DSX et BVMAC : L’inévitable alliance ?

vendredi 3 février 2017 Economie


Poursuivies par leur communauté régionale, la Douala Stock Exchange (DSX) et la Bourse des valeurs mobilières d’Afrique Centrale (BVMAC) sont de nouveau appelées à s’unir. Une option de nouveau en réflexion mais qui pourrait échouer tout comme les précédente initiatives.

De l’impossibilité à l’inévitable, la frontière pour le rapprochement des deux seules bourses de la sous-région CEMAC, la Douala Stock Exchange (DSX) et la Bourse des valeurs mobilières d’Afrique Centrale (BVMAC) se resserre. Comme dans le passé, les organes régulateurs du marché financier sous-régional, la Commission de surveillance du marché financier d’Afrique centrale (Cosumaf), en l’occurrence, réfléchit actuellement à l’hypothèse d’une fusion de ces deux entités rivales depuis leur création.

Avec le retard économique accumulé par la sous-région, la question devient plus que jamais cruciale et s’impose comme préoccupation majeure, mais ni le Cameroun, ni le Gabon ne semblent volontairement prêts à accepter cette option malgré le fait que la question devient quasiment « inévitable » et d’une urgence capitale pour tous les Etats membres. Et ce refus perdure en raison des conflits d’intérêts et de la bataille de leadership que se livrent le Cameroun et le Gabon pour héberger l’unique place boursière de la sous-région. A cette bataille, s’ajoute, les faiblesses structurelles propres aux pays membres qui n’ont pas favorisé l’éclosion des deux places boursières.
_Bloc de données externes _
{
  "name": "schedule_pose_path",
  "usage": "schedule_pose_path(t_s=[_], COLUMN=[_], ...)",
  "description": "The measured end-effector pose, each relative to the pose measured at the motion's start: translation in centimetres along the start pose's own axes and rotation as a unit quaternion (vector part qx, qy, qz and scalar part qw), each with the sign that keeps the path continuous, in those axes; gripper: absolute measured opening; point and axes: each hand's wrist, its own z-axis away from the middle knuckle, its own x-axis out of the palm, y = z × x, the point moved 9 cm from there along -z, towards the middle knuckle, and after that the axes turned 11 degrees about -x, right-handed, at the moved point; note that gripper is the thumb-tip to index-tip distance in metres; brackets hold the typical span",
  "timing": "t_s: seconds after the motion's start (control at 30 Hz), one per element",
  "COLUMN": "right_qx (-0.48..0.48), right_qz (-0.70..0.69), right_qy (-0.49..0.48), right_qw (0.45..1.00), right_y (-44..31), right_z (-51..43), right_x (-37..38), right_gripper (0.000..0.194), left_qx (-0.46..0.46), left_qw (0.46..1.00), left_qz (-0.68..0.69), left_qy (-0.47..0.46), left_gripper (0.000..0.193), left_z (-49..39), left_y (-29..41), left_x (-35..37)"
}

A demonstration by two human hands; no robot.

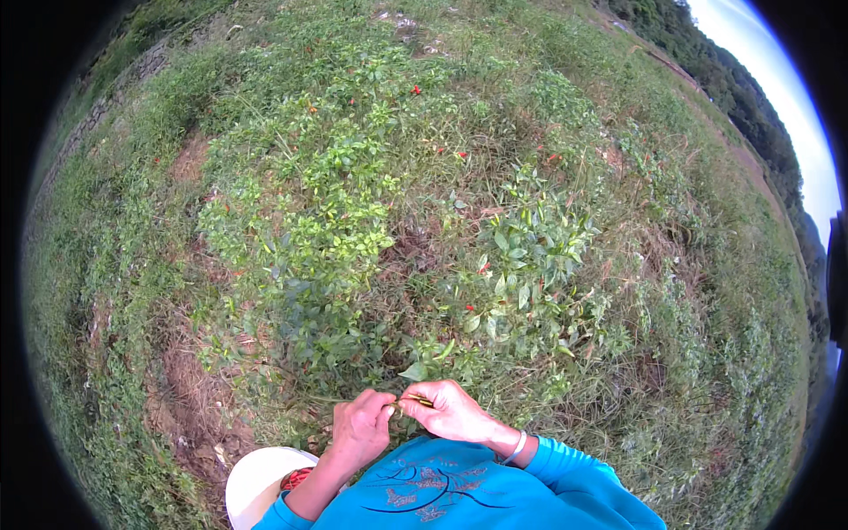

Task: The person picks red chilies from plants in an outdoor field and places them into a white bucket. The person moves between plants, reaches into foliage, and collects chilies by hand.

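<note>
In front of my teal printed top, my left hand (361, 424) and my right hand (454, 412) nearly meet at the fingertips. A few thin yellow-green stalks (419, 399) stick out from the curled fingers of my right hand, which holds them. My left thumb and forefinger pinch the near end of a stalk; the grip hides most of it. Whether these are stems or slender pods is too small to tell. Under my left forearm, a white container (258, 474) holds red chilli peppers (296, 477), partly hidden by the arm.
Leafy chilli plants (331, 199) grow ahead among grass and weeds. Another chilli plant (530, 245) to the right bears green pods and a red chilli (484, 267). A bare soil patch (199, 391) lies at the left. Wooded hills (742, 86) rise at the far right.
</note>
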Motion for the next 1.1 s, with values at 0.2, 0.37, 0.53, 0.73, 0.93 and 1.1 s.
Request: schedule_pose_path(t_s=[0.2, 0.37, 0.53, 0.73, 0.93, 1.1], right_qx=[0.034, 0.015, -0.045, -0.082, -0.074, 0.044], right_qz=[-0.11, -0.118, 0.015, 0.068, -0.1, -0.159], right_qy=[-0.034, -0.023, 0.033, -0.109, -0.148, -0.002], right_qw=[0.993, 0.993, 0.998, 0.988, 0.981, 0.986], right_y=[1.1, 0.0, -1.6, -1.5, -1.1, 3.7], right_z=[0.1, -0.4, -0.5, 0.9, 2.0, 4.5], right_x=[1.6, 2.1, 2.5, 6.2, 5.1, 1.2], right_gripper=[0.012, 0.017, 0.013, 0.016, 0.02, 0.012], left_qx=[-0.01, -0.061, -0.114, -0.225, -0.312, -0.302], left_qw=[0.999, 0.997, 0.989, 0.96, 0.898, 0.88], left_qz=[0.03, 0.04, 0.072, 0.117, 0.289, 0.348], left_qy=[-0.015, 0.021, 0.066, 0.117, 0.111, 0.112], left_gripper=[0.01, 0.01, 0.011, 0.013, 0.015, 0.012], left_z=[1.0, 1.4, 1.4, 0.7, 0.5, -0.1], left_y=[-1.1, -2.6, -3.9, -7.4, -10.5, -10.2], left_x=[-0.2, -0.4, -1.1, -2.4, -3.4, -3.7])
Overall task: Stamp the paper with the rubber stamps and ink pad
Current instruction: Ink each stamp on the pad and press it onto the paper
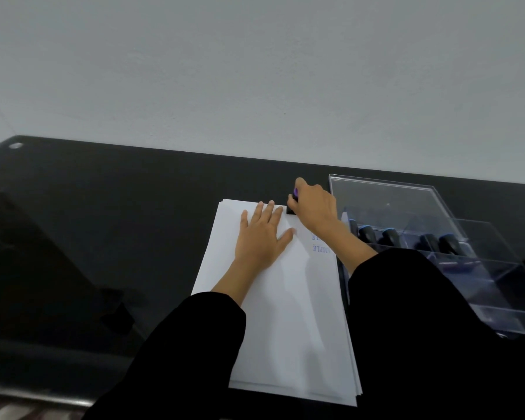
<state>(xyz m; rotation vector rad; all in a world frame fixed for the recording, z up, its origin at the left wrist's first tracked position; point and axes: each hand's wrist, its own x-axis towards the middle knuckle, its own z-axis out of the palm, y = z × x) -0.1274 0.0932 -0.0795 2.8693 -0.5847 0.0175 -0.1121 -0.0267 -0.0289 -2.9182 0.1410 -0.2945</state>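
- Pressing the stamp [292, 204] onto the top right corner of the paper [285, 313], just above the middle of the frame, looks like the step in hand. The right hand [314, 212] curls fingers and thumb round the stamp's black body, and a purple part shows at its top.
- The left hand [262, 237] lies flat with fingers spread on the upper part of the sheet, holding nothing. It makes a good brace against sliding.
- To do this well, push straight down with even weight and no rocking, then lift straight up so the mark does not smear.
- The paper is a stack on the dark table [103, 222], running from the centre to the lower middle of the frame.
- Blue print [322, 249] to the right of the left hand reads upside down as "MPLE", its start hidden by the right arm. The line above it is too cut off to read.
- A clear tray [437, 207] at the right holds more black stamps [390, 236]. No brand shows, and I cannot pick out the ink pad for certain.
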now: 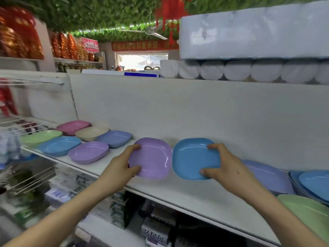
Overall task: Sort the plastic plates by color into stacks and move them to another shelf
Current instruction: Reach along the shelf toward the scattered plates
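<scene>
**Two plates gripped over a white shop shelf**

The left hand point(122, 164) is pinching a purple plate point(153, 157) by its left rim, fingers closed on it. The right hand point(224, 166) is clamping a blue plate point(192, 157) by its right rim. Both plates are sitting side by side over the white shelf point(178, 191). Further left, six more plates point(85, 139) are lying in two rows. Beyond, white paper rolls point(236, 69) are lining the top, and leafy green garlands point(99, 13) are covering the ceiling.
</scene>
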Demonstrator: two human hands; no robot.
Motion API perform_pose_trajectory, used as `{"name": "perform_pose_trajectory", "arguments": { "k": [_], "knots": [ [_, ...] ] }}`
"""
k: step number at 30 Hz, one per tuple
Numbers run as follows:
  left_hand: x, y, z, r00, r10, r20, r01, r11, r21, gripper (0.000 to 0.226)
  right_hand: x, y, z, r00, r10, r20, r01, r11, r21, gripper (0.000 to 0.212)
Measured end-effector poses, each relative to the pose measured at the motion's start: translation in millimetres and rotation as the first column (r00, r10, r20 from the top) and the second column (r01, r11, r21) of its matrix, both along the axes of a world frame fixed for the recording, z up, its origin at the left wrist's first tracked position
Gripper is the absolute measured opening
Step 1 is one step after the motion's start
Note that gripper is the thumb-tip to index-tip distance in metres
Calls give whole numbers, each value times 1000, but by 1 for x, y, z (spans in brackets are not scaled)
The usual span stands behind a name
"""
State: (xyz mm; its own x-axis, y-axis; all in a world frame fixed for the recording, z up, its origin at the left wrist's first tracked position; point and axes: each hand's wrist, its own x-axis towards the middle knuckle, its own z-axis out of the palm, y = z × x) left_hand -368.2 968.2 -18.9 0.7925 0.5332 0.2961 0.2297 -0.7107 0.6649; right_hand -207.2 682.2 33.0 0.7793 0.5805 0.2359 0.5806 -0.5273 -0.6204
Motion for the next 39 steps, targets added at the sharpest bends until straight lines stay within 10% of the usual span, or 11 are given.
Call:
{"name": "perform_pose_trajectory", "arguments": {
  "k": [15,39],
  "knots": [
    [-240,241,22,981,189,39,-192,977,92,55,-154,260,-13,980,190,-59,-188,982,31,69],
    [-171,417,24,990,106,97,-110,993,35,51,-111,425,-8,989,147,-5,-146,987,74,70]
  ]
}}
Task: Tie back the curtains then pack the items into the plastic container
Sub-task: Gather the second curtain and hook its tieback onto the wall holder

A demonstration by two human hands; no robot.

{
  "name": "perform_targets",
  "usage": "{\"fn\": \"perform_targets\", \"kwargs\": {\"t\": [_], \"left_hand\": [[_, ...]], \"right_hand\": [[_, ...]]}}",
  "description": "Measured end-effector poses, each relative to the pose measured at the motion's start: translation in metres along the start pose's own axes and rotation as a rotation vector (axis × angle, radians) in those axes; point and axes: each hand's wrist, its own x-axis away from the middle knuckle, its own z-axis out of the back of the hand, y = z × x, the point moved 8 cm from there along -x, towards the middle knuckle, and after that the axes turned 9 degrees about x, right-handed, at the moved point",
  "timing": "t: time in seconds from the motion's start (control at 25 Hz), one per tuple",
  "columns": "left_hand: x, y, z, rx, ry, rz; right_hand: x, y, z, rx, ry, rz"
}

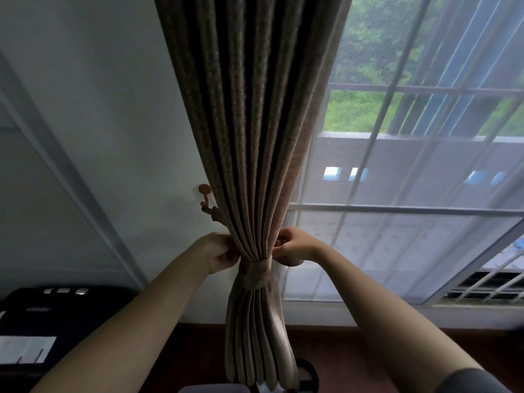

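curtain (255, 137), brown and pleated, hangs beside the window (411, 165) and is gathered into a narrow waist by a matching tieback band (256, 275) wrapped round it. the left hand (219, 252) is closed on the fabric at the band's left edge, and the right hand (292, 246) is pinched shut at its right edge (whether on band or curtain is hard to tell). a wooden hook (206, 201) sits on the wall just up-left of the gather. judging by this, the tie-back looks nearly finished, perhaps needing only fastening or tidying. the plastic container and items are not clearly in view, so packing seems untouched.
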Motion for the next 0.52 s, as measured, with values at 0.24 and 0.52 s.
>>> {"fn": "perform_targets", "kwargs": {"t": [0.24, 0.52], "left_hand": [[0.01, -0.003, -0.01, 0.004, -0.023, 0.086], [0.011, 0.013, -0.017, -0.145, 0.033, -0.129]], "right_hand": [[0.007, 0.008, 0.007, -0.083, 0.163, 0.01], [0.028, -0.003, 0.026, -0.132, 0.53, 0.023]]}}
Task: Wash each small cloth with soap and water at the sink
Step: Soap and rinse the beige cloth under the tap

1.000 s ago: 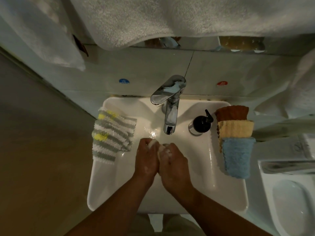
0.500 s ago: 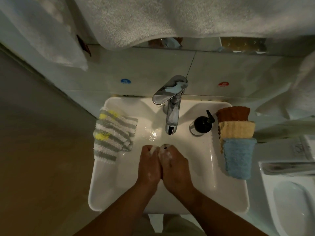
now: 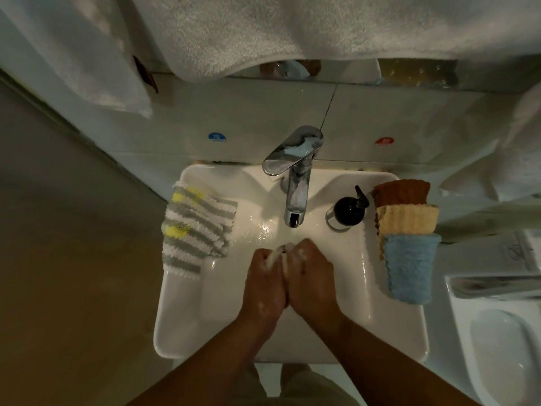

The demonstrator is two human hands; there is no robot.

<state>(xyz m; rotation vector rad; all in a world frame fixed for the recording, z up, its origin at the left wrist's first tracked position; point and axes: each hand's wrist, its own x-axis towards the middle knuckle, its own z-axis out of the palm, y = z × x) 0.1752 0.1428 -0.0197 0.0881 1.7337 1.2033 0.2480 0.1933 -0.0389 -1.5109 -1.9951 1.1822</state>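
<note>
Over the white sink [image 3: 187, 323], just below the chrome tap [image 3: 295, 183], my left hand [image 3: 265, 285] and my right hand [image 3: 310, 279] press together, knuckles up, with suds on them. Both are closed on a small pale cloth [image 3: 273, 256]; only a strip of it shows between the fingers. A grey, white and yellow striped cloth [image 3: 196, 227] lies on the sink's left rim. On the right rim lie a brown cloth [image 3: 402, 192], a yellow cloth [image 3: 407, 219] and a blue cloth [image 3: 409, 268], overlapping. A black soap pump bottle [image 3: 349, 210] stands right of the tap.
Large white towels [image 3: 292, 33] hang above the sink, and another [image 3: 96, 54] hangs at the upper left. A white toilet [image 3: 503, 347] stands to the right of the sink. Blue and red stickers mark the tiled wall behind the tap.
My hands have slid a little toward me from under the tap while rubbing the cloth together. The cloths on the rims have not moved.
</note>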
Pour sa part le Cameroun soutient depuis longtemps que « Si les mécanismes de base et les mesures qui peuvent servir à plus de connaissances sur ce qu’est le marché financier sont pris en compte, il y a assez de potentiel économique, assez de ressources et assez de projet pour plus d’une bourse en Afrique centrale ». Quant au Gabon, sans nulle autre option, s’est souvent vanté d’avoir posé les bases de l’unification d’un marché financier sous-régional unique.

Maximiser le rendement boursier

Si l’hypothèse est de nouveau remise sur la table ce n’est pas parce que les deux places boursières n’ont pas leur valeur mais plutôt leur existence jusqu’à présent n’a jamais tiré l’économie de la sous-région vers le haut. Cette entorse à la coexistence des deux places boursières, a été appuyée par l’existence d’un marché sous-régional étroit, moins bien encadré et dans lequel l’activité économique peine à se développer. Du coup, cela a renforcé le problème de la capitalisation boursière en raison, notamment du faible nombre d’entreprise en activité.

En une dizaine d’années, les deux places boursières ne sont parvenues à lever que 170 milliards de francs CFA, soit 0,4% du PIB de la sous-région là où, les capitalisations des autres places boursières excèdent les 5 000 milliards de francs CFA. Cette nouvelle hypothèse pourrait-elle seulement aboutir à quelque chose ? C’est la question qu’on peut aujourd’hui se poser. Si les bases semblent être jetées avec l’implication du Cabinet de conseil en stratégie français Roland Berger pour y arriver, rien n’assure pour autant que les deux hébergeurs boursiers, le Cameroun et le Gabon qui se livrent bataille depuis des années seront enfin prêts à cheminer ensemble. Le cas échéant les activités seront segmentées en deux blocs : actions (DSX) et obligations (BVMAC). Grâce à cette spécialisation, le rendement boursier est estimé à 1000 milliards de francs CFA d’émissions d’ici 2020. Mais pour cela, il faut de la vision et de l’optimisme de la part des dirigeants des deux places boursières.